Within the Five Pillars framework, the daraxonrasib result sits at the intersection of what we can control today and what medicine can do for us when we reach tomorrow’s therapeutics. The foundational argument for nutrition, movement, sleep, breathwork, and cognitive resilience, the four fundamentals and mindset practices that Healthcare Discovery is built around, is not that they prevent every disease. It is that they compress the window of vulnerability and extend the biological runway that gives therapeutic advances like daraxonrasib a chance to matter.

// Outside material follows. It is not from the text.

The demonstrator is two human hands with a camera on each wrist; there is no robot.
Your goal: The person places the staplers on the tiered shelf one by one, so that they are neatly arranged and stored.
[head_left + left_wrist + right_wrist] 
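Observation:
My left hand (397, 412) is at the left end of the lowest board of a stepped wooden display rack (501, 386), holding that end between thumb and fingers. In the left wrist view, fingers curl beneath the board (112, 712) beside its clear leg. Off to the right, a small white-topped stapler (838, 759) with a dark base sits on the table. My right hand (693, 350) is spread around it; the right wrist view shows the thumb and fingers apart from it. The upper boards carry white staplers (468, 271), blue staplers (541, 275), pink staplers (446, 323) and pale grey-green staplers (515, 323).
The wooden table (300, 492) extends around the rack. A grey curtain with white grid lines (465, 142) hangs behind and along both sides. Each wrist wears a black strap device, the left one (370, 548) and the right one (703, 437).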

For pancreatic cancer specifically, the modifiable risk factor evidence points clearly toward metabolic health. Tobacco smoking accounts for approximately 25 percent of PDAC cases and remains the single most actionable preventive target. Chronic metabolic dysfunction, particularly the hyperinsulinemia associated with type 2 diabetes and insulin resistance driven by refined carbohydrates and sedentary behavior, is increasingly implicated in pancreatic cancer risk. A 2022 pooled analysis published in JAMA Oncology found that individuals with the highest dietary inflammatory scores had significantly elevated risk of PDAC. The Nurses’ Health Study and the Health Professionals Follow-Up Study have both found that vigorous physical activity is inversely associated with pancreatic cancer incidence.

None of this is a guarantee. Pancreatic cancer also strikes people who eat well, exercise consistently, and never smoke, often because of inherited variants in BRCA2, PALB2, ATM, or PRSS1 that silently elevate lifetime risk. For individuals with a family history of pancreatic cancer or a known germline predisposition, endoscopic ultrasound surveillance coordinated through academic medical centers has become the standard of care for early detection.

But for the patients who do receive a metastatic PDAC diagnosis, the world is measurably different today than it was six months ago. The shift from 6.7 months to 13.2 months median survival represents, in tangible human terms, nearly seven additional months at home with family. For a disease that has operated under the weight of its prognosis for forty years, that is a meaningful beginning. The RAS revolution arrived at ASCO 2026. It will not stop with pancreatic cancer.

Sources: ASCO 2026 Plenary Presentation, RASolute 302 Clinical Trial (NCT06625320); New England Journal of Medicine, Phase 1/2 daraxonrasib data, May 2026; Dana-Farber Cancer Institute press release, May 31, 2026; ASCO official press release, May 31, 2026; JAMA Oncology, dietary inflammatory index and PDAC risk, 2022.